Page 27 of The Last Theorem


  “He’s got to practice,” Natasha said. “My own race is tomorrow, but his isn’t till Wednesday. He’ll get your bags and put them in your room, so we can get you something decent to eat.” Holding Robert by the hand, she led the way. With Natasha’s help the child quickly learned a decent approximation of Ron’s gait. Ranjit was less fortunate. He found it was easier, if less graceful, to execute a slow-motion hop from point to point.

  They didn’t have far to go, and it was worth their while when they got there. The food was as unlike the extruded fodder of the Skyhook capsule as anyone could have hoped for: a salad; some kind of meat, perhaps ham, chopped and molded into croquettes; fresh fruit for dessert. “Most of it’s shipped up from Earth,” Natasha told them, “although the strawberries and most of the salad stuff are grown in another tube.” It wasn’t the food they wanted to hear about. It was what Natasha had been doing, and how she felt. What Natasha wanted was to hear all about their trip, listening with the somewhat amused patience of the veteran who had done all those things herself already. She paid attention when they told her about Robert’s shrieking the word “fish,” although when she queried Robert himself about it in their own personal dialect, he was more interested in his shortcake than giving her answers. “He just says he saw something out the window that looked like a fish. Funny. Some of the other people here said they saw something on the way up, too.”

  Myra yawned. “Probably frozen astronaut urine,” she said drowsily. “Remember those stories about the Apollo crews seeing what they thought were space fireflies? Anyway, did you say we had a room? With a real bed?”

  Natasha had said it, and they did have it—not just any bed, either, but a bed that was more than ninety centimeters across, which meant plenty of room for Myra and Ranjit to cuddle up. As soon as they saw it, they couldn’t resist it. Just a nap, Ranjit told himself, one arm around his wife, who was asleep already. Then I’ll get up and explore this fascinating place—oh, I mean after I take one of those real showers.

  That was his definite intention.
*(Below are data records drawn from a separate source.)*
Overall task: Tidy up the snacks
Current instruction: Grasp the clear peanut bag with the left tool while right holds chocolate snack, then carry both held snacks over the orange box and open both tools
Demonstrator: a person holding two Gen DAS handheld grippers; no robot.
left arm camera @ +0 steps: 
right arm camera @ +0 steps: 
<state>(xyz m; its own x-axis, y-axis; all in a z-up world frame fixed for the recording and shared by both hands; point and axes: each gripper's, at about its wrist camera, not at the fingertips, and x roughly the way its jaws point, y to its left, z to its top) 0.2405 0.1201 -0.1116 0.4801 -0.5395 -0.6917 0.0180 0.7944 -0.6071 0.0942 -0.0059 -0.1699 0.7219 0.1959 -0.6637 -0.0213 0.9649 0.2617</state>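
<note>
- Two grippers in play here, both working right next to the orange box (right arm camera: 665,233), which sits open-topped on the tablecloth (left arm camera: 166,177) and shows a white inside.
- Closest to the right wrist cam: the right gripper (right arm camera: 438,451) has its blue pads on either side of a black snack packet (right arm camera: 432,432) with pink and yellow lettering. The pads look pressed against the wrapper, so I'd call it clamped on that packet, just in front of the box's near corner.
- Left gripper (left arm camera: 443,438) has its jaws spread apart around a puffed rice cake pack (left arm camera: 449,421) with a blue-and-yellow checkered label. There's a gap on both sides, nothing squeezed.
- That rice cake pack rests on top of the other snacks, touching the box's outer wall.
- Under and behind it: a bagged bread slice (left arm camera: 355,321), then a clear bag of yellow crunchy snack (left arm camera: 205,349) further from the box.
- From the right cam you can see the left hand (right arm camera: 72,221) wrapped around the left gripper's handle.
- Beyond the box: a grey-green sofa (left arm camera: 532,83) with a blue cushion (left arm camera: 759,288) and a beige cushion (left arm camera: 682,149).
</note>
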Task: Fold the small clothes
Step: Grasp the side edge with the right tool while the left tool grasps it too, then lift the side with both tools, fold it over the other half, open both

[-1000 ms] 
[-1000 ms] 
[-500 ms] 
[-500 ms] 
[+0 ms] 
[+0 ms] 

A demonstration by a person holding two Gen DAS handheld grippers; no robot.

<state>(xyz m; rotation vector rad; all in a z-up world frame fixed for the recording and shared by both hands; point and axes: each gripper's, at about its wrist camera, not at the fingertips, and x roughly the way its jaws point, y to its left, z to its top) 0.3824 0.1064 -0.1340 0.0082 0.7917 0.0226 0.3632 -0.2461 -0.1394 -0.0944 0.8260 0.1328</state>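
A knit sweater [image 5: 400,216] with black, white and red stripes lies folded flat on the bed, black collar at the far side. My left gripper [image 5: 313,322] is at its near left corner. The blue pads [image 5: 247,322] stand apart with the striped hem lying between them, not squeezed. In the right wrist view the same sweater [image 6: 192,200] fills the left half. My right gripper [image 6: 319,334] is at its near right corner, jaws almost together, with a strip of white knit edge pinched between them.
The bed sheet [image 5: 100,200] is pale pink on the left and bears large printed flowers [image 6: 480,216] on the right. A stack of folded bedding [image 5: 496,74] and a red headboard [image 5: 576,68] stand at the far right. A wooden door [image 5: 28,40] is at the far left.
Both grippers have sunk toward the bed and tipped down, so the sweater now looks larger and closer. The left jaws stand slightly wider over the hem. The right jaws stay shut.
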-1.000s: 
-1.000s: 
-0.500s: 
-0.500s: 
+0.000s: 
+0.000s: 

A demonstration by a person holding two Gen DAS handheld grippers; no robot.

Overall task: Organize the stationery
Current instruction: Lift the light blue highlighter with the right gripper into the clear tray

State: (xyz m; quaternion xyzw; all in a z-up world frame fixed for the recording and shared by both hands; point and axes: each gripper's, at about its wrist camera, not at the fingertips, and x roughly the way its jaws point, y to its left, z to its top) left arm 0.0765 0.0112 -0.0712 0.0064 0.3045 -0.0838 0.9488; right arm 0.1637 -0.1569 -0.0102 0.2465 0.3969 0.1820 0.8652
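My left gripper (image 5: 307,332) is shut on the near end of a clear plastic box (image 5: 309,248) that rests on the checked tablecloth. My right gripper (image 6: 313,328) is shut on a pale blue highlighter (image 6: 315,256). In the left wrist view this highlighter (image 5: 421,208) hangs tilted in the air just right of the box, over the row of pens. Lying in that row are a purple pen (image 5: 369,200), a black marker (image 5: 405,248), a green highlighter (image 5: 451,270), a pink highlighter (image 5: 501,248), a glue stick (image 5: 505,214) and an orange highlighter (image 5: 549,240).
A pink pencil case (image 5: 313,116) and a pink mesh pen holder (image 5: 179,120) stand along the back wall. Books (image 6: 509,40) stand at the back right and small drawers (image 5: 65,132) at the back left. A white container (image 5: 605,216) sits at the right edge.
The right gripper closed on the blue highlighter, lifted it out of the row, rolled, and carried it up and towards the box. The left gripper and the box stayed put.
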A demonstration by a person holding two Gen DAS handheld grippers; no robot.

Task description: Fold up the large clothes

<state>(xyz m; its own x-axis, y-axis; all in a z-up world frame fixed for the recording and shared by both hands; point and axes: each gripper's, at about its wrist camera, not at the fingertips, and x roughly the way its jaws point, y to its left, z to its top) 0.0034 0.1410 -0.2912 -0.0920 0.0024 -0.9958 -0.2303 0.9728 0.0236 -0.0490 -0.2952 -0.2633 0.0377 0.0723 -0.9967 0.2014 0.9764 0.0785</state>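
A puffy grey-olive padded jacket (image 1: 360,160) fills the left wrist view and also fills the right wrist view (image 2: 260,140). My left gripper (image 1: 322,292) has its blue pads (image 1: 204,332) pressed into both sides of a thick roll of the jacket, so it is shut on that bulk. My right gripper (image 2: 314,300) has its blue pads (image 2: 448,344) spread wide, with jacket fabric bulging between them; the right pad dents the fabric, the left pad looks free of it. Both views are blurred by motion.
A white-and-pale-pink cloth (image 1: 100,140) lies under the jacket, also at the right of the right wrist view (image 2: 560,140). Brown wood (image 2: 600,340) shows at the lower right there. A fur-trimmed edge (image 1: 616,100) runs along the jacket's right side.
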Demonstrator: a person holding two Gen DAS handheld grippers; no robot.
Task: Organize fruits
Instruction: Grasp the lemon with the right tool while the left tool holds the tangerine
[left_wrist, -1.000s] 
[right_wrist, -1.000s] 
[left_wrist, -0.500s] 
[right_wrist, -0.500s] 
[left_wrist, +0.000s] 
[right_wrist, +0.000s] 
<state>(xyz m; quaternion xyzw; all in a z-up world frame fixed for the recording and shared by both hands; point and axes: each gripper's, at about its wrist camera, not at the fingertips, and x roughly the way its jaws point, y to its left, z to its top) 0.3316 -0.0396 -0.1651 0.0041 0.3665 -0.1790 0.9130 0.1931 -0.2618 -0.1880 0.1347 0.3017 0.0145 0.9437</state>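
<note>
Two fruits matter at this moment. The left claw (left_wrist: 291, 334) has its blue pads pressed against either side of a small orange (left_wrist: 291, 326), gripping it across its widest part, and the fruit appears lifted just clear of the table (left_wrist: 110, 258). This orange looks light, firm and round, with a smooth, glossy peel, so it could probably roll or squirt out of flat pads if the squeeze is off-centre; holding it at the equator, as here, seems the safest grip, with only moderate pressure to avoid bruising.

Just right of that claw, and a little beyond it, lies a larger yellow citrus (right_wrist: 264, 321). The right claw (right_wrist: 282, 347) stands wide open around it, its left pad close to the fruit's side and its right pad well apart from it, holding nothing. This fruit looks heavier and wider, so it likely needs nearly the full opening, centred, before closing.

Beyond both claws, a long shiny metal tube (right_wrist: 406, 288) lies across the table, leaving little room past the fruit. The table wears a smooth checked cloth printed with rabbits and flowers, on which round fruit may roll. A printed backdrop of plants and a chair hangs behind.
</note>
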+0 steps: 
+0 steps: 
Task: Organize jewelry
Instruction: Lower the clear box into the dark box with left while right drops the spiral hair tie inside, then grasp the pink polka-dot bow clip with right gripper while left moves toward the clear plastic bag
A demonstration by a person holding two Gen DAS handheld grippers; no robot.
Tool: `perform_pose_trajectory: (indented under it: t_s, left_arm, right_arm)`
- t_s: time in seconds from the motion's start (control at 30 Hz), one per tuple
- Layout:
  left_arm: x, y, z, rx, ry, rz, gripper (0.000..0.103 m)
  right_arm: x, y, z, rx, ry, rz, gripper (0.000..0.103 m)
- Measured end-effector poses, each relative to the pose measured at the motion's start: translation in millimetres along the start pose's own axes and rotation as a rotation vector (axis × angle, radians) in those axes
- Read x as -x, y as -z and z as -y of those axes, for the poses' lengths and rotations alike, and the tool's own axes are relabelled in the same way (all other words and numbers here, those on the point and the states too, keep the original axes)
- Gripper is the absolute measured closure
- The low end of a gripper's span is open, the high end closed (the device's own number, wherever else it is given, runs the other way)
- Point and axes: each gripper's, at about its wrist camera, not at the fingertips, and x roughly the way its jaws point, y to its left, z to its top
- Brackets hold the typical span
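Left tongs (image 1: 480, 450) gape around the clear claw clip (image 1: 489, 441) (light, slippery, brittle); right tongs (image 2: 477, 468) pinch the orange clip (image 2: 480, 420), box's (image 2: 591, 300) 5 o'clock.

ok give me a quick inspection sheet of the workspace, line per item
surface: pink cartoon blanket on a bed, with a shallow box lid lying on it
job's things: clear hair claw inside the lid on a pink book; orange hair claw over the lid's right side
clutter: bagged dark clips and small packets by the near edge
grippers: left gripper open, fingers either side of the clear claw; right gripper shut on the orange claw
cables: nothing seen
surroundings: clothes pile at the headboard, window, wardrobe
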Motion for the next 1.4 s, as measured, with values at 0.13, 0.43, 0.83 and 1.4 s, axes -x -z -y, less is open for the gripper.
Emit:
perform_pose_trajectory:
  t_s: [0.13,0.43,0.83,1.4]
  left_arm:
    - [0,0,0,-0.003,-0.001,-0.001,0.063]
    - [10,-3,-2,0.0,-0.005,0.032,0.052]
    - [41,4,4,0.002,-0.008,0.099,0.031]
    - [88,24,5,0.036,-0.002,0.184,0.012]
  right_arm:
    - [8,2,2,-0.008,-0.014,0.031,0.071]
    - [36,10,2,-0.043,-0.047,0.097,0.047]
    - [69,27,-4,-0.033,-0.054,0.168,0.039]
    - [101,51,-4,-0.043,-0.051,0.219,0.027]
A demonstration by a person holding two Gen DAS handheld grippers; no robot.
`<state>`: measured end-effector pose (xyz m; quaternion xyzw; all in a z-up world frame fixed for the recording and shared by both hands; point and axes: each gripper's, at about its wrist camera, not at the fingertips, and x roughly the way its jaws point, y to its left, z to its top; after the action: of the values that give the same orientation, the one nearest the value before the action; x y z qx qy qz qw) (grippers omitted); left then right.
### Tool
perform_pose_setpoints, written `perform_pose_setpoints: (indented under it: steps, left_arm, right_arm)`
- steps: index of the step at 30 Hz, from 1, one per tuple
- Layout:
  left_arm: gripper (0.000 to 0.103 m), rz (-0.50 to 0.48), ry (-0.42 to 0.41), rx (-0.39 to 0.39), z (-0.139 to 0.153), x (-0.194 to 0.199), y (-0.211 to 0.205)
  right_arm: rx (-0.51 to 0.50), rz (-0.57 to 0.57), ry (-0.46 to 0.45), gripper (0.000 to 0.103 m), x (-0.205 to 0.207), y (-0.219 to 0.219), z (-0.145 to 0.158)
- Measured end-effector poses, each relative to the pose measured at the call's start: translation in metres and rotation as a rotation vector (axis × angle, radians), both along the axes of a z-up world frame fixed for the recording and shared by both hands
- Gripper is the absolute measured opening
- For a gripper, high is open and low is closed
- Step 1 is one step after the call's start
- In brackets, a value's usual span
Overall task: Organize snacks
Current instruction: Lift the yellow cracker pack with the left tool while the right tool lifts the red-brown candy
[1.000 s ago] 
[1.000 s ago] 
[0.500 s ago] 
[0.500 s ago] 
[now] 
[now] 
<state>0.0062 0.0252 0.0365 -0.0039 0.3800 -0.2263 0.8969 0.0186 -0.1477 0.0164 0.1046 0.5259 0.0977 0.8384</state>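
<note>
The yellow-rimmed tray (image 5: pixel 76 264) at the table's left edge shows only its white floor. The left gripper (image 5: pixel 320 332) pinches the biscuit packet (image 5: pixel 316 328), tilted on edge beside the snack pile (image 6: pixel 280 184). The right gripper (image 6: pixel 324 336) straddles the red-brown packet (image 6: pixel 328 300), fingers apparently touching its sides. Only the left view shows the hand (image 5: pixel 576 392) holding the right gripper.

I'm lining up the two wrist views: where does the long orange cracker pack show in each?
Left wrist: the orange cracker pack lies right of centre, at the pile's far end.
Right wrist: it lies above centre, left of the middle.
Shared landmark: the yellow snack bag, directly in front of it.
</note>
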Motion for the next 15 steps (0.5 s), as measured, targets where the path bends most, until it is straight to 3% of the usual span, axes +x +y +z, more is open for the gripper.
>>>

It wasn’t his fault that when he woke it was with his wife gently shaking his shoulder and saying, “Ranj? Do you know you slept for fourteen hours? If you get up now, you’ll have time for a decent breakfast and a look round the tube before we have to get to the race.”

  Some Olympic events have been witnessed by crowds in the hundreds of thousands. The in-person audience at these first lunar games, by comparison, was almost invisibly tiny. There were just enough people to fill the eighteen hundred lightweight seats that climbed the walls of the tube, and the Subramanians were lucky enough to have their seats less than a hundred meters from the finish line.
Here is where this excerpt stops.